What needs to be done »
Reproduce the section of the listing that begins at the line containing "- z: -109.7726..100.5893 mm" and finishes at the line containing "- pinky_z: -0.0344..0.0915". Include both end lines and nothing beyond them.
--- --- ---
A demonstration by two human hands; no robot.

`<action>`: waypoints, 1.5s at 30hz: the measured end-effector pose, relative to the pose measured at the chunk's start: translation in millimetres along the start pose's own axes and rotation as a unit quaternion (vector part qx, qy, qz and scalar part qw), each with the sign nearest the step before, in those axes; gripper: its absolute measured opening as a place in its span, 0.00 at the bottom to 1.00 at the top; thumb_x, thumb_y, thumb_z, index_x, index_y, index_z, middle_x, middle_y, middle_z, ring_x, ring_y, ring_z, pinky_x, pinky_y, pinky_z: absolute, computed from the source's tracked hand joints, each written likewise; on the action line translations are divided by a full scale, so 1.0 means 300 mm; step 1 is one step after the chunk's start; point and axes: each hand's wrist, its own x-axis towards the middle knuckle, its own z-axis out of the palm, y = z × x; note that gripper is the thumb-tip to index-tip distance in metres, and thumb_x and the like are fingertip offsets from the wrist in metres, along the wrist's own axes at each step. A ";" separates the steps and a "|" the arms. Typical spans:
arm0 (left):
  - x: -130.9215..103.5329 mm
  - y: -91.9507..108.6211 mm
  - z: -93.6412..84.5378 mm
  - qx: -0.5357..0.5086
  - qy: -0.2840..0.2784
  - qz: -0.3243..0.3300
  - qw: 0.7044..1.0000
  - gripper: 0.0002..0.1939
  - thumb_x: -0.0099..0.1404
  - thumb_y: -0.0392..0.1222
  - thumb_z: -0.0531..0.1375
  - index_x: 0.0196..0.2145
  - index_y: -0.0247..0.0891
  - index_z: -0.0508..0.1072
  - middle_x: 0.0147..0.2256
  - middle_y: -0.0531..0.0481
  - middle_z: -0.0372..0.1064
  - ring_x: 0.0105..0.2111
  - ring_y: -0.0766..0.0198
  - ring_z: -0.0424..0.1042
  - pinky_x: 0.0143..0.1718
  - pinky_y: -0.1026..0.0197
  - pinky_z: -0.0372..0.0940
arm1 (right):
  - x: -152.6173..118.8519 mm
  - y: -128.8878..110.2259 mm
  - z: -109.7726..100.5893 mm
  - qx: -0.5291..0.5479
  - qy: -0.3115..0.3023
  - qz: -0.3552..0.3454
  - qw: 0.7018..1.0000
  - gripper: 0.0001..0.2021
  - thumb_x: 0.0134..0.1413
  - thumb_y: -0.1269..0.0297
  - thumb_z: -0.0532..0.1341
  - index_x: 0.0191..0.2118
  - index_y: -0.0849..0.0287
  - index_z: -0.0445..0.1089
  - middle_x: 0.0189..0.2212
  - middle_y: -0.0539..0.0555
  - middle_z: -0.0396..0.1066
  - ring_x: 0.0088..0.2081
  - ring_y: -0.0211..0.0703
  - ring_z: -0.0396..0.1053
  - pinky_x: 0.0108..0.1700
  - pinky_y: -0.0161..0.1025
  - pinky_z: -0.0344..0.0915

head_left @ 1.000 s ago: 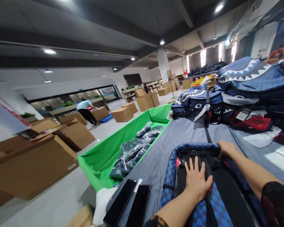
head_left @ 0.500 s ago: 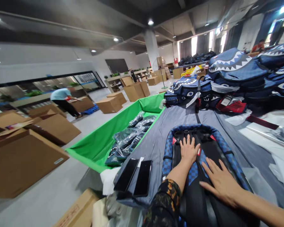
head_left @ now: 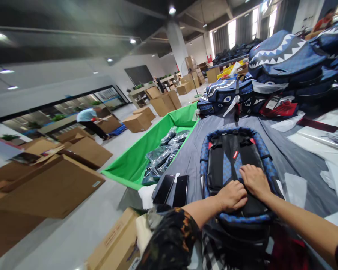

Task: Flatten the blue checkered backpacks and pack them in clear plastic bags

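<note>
A backpack (head_left: 231,165) with black back panel and blue checked edging lies on the grey cloth, straps side up. My left hand (head_left: 233,195) rests on its lower middle, fingers curled down against the black material. Just to the right and slightly farther up, my right hand (head_left: 254,181) also has its fingers bent into the panel, its fingertips close to the left hand. Both hands are closed on the backpack; exactly which fold or strap they grip is hidden under the fingers. A small red label (head_left: 235,154) shows above them.
Shark-patterned backpacks (head_left: 284,56) are piled at the back right. To the left, a green bin (head_left: 129,165) holds plastic-wrapped packs (head_left: 165,152). Two phones (head_left: 181,190) lie on the table edge. Cardboard boxes (head_left: 81,180) stand on the floor, and a person (head_left: 90,120) bends over one.
Both hands have drawn back toward me along the backpack and come together, their spread fingers now curled. The backpack's lower edge has come into view, and the camera view has shifted.
</note>
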 end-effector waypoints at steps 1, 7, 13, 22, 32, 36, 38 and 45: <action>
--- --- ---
Expected answer »
  - z: -109.7726..100.5893 mm
  - qx: -0.5291..0.5479
  - qy: -0.3115..0.3023
  - qz: -0.3552..0.3454
  - qw: 0.7018..1.0000
  - gripper: 0.0001..0.2021
  - thumb_x: 0.0134..0.1413
  - thumb_y: -0.1269..0.0297
  - thumb_z: -0.0532..0.1341
  - index_x: 0.0191..0.2118
  - index_y: -0.0849..0.0287
  - index_z: -0.0445..0.1089
  - middle_x: 0.0189..0.2212
  - middle_y: -0.0539..0.0555
  - middle_z: -0.0396..0.1066
  - ring_x: 0.0088..0.2081
  - ring_y: -0.0211..0.0703
  - ring_z: -0.0396..0.1053
  - pinky_x: 0.0108..0.1700
  - pinky_y: -0.0161..0.1025
  - pinky_z: -0.0344..0.0915

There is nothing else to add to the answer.